Carol Olival entrevista Leco Possolo

02/07/2021 - 15:43h
Atualizado em 02/07/2021 - 18:08h

Reportagem: Miguel Sá. Fotos: arquivo Backstage e arquivo Leco Possollo.

 

Leco, só para dar um pouco da dimensão do seu trabalho, poderia contar pra gente quem são alguns dos artistas com os quais você já trabalhou? Como é ter a responsabilidade de interagir com esses nomes?

Bom, eu tive a sorte e o privilégio de trabalhar com, praticamente, todos os grandes nomes do mercado da Música no Brasil. Desde a SomLivre, onde comecei como assistente de estúdio, passando pelo Master Studios, onde me tornei Engenheiro de gravação e trabalhei com Hermeto Pascoal, Egberto Gismonti, Paulo Moura, Raphael Rabello, Gonzaguinha, Gilson Peranzzetta, Cama de Gato, e tantos outros. Depois, no estúdio do Roberto Menescal (Albatroz), do Robertinho do Recife (Estúdio Lagoa), no Gorila Mix do Walter Costa, e em muitos outros. Sempre houve, em cada projeto, a percepção de que cada músico ou artista, está se dedicando e colocando muitas expectativas naquele trabalho. Então eu sempre procurei tratar a cada um deles com toda a atenção e com o maior respeito, não só pelo artista ali presente, mas também pela pessoa que está depositando em mim e na minha capacidade toda a confiança.

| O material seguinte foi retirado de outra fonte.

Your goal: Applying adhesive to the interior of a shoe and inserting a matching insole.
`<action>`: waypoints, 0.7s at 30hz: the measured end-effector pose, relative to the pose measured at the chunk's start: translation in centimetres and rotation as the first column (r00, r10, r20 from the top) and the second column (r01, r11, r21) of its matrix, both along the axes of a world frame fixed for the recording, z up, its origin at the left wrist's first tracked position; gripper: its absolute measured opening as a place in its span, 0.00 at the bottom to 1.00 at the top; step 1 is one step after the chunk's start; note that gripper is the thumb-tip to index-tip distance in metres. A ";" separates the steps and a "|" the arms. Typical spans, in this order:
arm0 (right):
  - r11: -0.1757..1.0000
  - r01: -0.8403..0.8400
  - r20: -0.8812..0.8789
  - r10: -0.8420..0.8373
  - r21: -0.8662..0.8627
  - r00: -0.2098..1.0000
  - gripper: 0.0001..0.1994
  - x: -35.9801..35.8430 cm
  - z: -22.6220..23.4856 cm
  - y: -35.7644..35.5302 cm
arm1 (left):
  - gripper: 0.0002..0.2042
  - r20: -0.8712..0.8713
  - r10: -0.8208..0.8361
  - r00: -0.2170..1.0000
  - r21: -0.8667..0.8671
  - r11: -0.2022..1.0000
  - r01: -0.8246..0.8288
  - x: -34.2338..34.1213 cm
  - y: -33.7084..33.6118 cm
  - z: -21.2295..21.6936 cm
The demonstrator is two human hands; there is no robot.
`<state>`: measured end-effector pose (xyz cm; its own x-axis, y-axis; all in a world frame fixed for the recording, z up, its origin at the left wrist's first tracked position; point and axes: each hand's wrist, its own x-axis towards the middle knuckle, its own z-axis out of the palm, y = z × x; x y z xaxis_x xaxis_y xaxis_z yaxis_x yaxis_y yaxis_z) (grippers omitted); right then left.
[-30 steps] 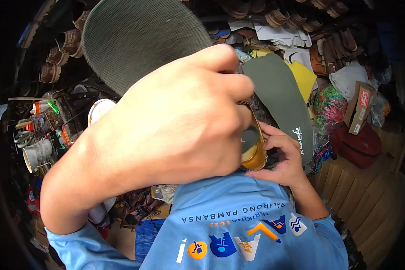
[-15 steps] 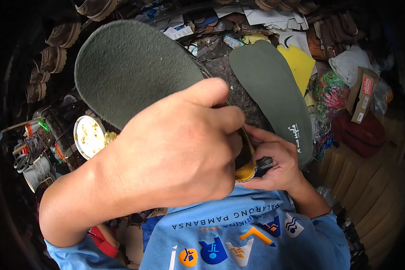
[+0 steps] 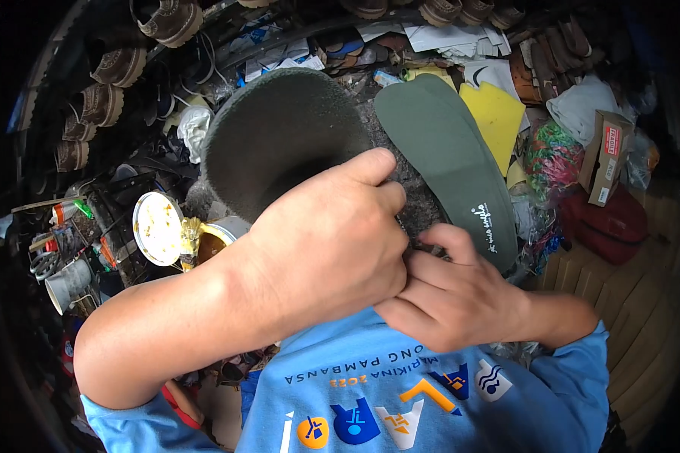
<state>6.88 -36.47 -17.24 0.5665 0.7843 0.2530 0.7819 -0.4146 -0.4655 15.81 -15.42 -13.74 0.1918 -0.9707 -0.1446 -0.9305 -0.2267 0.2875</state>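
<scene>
Green foam insole [image 3: 279, 136] pinched in my left hand [image 3: 325, 257], right hand [image 3: 453, 302] gripping its edge; probably mid-gluing, next needs pressing it down evenly.

Two hands in view: left hand [image 3: 325, 249] and right hand [image 3: 453, 302], pressed together over the work. Two green insoles: one curved insole [image 3: 279, 136] at the hands, one flat insole [image 3: 446, 151] just beside it. One yellow sheet [image 3: 499, 113]. One round lid [image 3: 157, 228] with one open can [image 3: 215, 238] next to it. One cardboard box [image 3: 604, 155] and one red bag [image 3: 604, 223] at the right. At least five brown shoes [image 3: 117, 64] along the left edge, more at the top, exact number not possible to tell. One grey cup [image 3: 68, 283].
</scene>
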 end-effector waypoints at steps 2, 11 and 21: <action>0.997 -0.055 -0.037 0.053 -0.049 0.998 0.03 0.5 -0.3 0.7 | 0.07 -0.008 0.027 1.000 0.019 0.999 -0.026 0.0 -0.1 -0.3; 0.934 -0.200 -0.082 0.184 -0.297 0.980 0.04 1.6 0.2 2.2 | 0.07 0.117 0.218 0.969 -0.095 0.974 -0.207 -1.1 1.1 3.5; 0.933 0.065 0.009 -0.066 -0.353 0.998 0.07 -1.9 -0.6 7.2 | 0.18 -0.891 0.434 -0.133 0.182 0.073 -0.981 -5.1 7.4 -1.0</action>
<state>5.00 -29.25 -17.83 0.6197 0.7840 -0.0354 0.7464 -0.6027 -0.2823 10.75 -8.05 -14.75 0.9057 -0.1174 -0.4074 0.3873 -0.1619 0.9076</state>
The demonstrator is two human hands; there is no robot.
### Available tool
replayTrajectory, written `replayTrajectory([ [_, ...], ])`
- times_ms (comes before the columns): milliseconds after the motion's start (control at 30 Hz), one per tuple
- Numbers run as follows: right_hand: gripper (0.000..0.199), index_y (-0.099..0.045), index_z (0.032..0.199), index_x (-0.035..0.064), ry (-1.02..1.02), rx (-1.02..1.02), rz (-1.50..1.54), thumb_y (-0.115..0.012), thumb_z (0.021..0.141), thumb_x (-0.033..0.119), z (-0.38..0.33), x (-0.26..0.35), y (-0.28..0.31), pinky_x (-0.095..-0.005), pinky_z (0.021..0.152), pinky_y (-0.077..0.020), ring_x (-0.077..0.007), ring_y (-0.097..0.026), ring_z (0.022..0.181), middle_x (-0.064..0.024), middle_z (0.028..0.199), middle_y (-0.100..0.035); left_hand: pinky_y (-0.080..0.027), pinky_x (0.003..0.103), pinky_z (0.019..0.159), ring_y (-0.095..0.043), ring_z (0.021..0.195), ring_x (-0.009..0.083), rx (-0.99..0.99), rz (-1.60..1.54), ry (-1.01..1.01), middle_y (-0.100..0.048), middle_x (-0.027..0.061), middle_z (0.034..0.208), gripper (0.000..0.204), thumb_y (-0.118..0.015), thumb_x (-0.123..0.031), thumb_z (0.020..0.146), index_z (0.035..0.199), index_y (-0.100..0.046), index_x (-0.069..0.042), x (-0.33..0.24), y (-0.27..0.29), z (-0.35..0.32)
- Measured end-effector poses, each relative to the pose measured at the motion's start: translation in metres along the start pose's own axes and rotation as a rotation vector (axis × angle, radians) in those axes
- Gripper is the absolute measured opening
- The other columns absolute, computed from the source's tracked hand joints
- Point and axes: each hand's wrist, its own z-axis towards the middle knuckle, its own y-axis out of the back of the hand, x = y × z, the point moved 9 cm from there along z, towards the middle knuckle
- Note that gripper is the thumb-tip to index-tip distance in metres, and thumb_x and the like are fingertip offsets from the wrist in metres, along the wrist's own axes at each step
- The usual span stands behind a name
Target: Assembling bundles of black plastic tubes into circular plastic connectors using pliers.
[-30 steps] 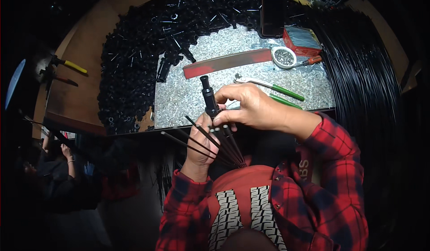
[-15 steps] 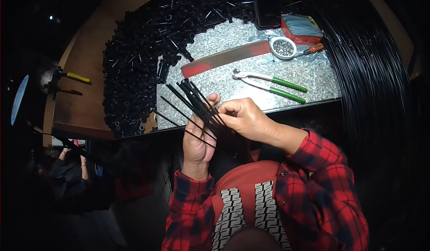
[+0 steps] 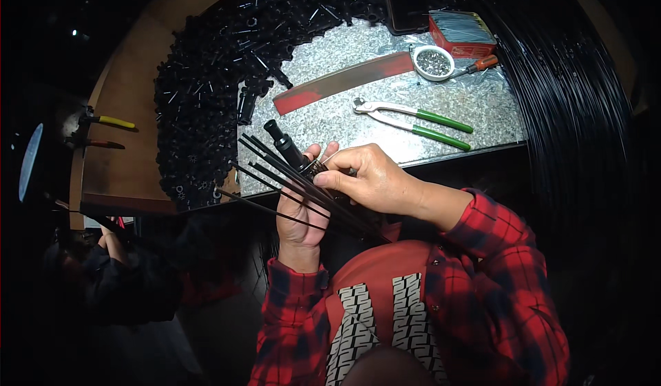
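Head view: black fitting (image 3: pixel 286 145) tilted left, black rods (image 3: pixel 275 179) alongside

One second earlier the black fitting stood nearly upright above the rod tips; half a second earlier the rods crowded the same spot and it was hard to make out. By now it showed plainly again, leaning farther left above the left hand (image 3: pixel 299 221), with the rods' tips reaching up beside it.

The left hand was turned palm up and curled loosely around the black rods, two fingertips showing beyond them — its full grip lay partly hidden. The right hand (image 3: pixel 372 179) pinched the lower end of the black fitting between thumb and forefinger; finer detail there was too small to tell.

On the speckled bench top (image 3: pixel 482 104), the green-handled pincers (image 3: pixel 441 119) lay wholly uncovered — one second earlier the right hand had partly hidden them. The curved red-brown strip (image 3: pixel 344 83), white dish (image 3: pixel 432 78) of metal bits, red box (image 3: pixel 460 50) and orange-handled screwdriver (image 3: pixel 486 62) kept their arrangement, beside the heap of black fittings (image 3: pixel 206 90)
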Motion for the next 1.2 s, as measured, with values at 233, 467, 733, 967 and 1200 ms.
replayTrajectory([
  [233, 0.03, -0.062, 0.075, 0.0013, -0.155, 0.098, 0.133, -0.059, 0.093, 0.025, 0.0, -0.013, -0.008, -0.0213, 0.047, -0.0401, -0.0047, -0.05, 0.051, 0.0013, 0.061, -0.055, -0.033, 0.048, 0.108, -0.037, 0.132, 0.0358, -0.047, 0.106, -0.02, -0.045, 0.0159, 0.136, 0.046, -0.054, -0.032, 0.092, 0.124, -0.052, 0.0, -0.004, 0.0, 0.001],
  [467, 0.028, -0.066, 0.08, 0.0031, -0.257, 0.228, 0.297, -0.058, 0.093, 0.027, -0.002, -0.014, -0.015, -0.0202, 0.047, -0.0417, -0.0047, -0.051, 0.052, 0.0024, 0.066, -0.057, -0.03, 0.05, 0.11, -0.03, 0.135, 0.0373, 0.045, 0.108, -0.045, -0.049, 0.0111, 0.132, 0.038, -0.053, -0.026, 0.093, 0.12, -0.055, 0.001, -0.007, -0.006, 0.004],
  [733, 0.031, -0.061, 0.073, 0.004, -0.156, 0.097, 0.16, -0.057, 0.094, 0.027, 0.001, -0.013, -0.006, -0.0207, 0.046, -0.0399, -0.0039, -0.05, 0.049, 0.0031, 0.059, -0.053, -0.034, 0.047, 0.108, -0.037, 0.131, 0.0351, -0.016, 0.183, -0.124, -0.043, 0.0233, 0.136, 0.05, -0.056, -0.034, 0.092, 0.126, -0.05, 0.002, -0.01, -0.016, 0.005],
  [967, 0.032, -0.06, 0.072, 0.0032, -0.193, 0.13, 0.224, -0.058, 0.093, 0.026, 0.001, -0.015, -0.012, -0.0204, 0.045, -0.04, -0.004, -0.051, 0.049, 0.0028, 0.059, -0.053, -0.033, 0.047, 0.108, -0.037, 0.131, 0.0363, -0.067, 0.15, -0.088, -0.041, 0.0239, 0.137, 0.047, -0.054, -0.03, 0.093, 0.127, -0.049, 0.001, -0.008, 0.004, 0.003],
  [1200, 0.031, -0.062, 0.074, 0.0019, -0.191, 0.136, 0.186, -0.058, 0.093, 0.025, 0.001, -0.009, -0.007, -0.0196, 0.046, -0.0412, -0.0041, -0.052, 0.05, 0.0022, 0.059, -0.054, -0.032, 0.051, 0.108, -0.035, 0.132, 0.0378, -0.037, 0.124, -0.041, -0.049, 0.0167, 0.132, 0.035, -0.051, -0.023, 0.093, 0.119, -0.056, -0.001, -0.009, -0.005, 0.006],
])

Acho que obtive bastante êxito, pois fiz grandes e incontáveis amigos nessa estrada.

 

 

 

 

Você é o engenheiro de som que mais fez (e faz!) turnês internacionais que eu conheço. Qual a diferença de fazer uma turnê fora e dentro do Brasil? Como fica a autonomia do profissional quando ele está fora do seu país de origem?

Talvez essa pergunta seja bem difícil de responder. Isso porque vai depender muito da “grandeza” do seu artista no mercado internacional. Se for um artista bem conhecido e que leva bom público, tudo fica mais fácil, desde o horário que terá, como o equipamento disponibilizado. De qualquer forma, sempre tenho inúmeras reuniões prévias pra tentar esclarecer e negociar para que tudo fique o mais próximo possível do meu “rider”.

 

 


MIB - Copacabana Palace 1989

 


Quando você olha para o mercado brasileiro, o que você enxerga como vantagens e desvantagens de trabalhar como engenheiro de som no Brasil? Nas suas idas ao exterior como você sente que é percebido o profissional brasileiro?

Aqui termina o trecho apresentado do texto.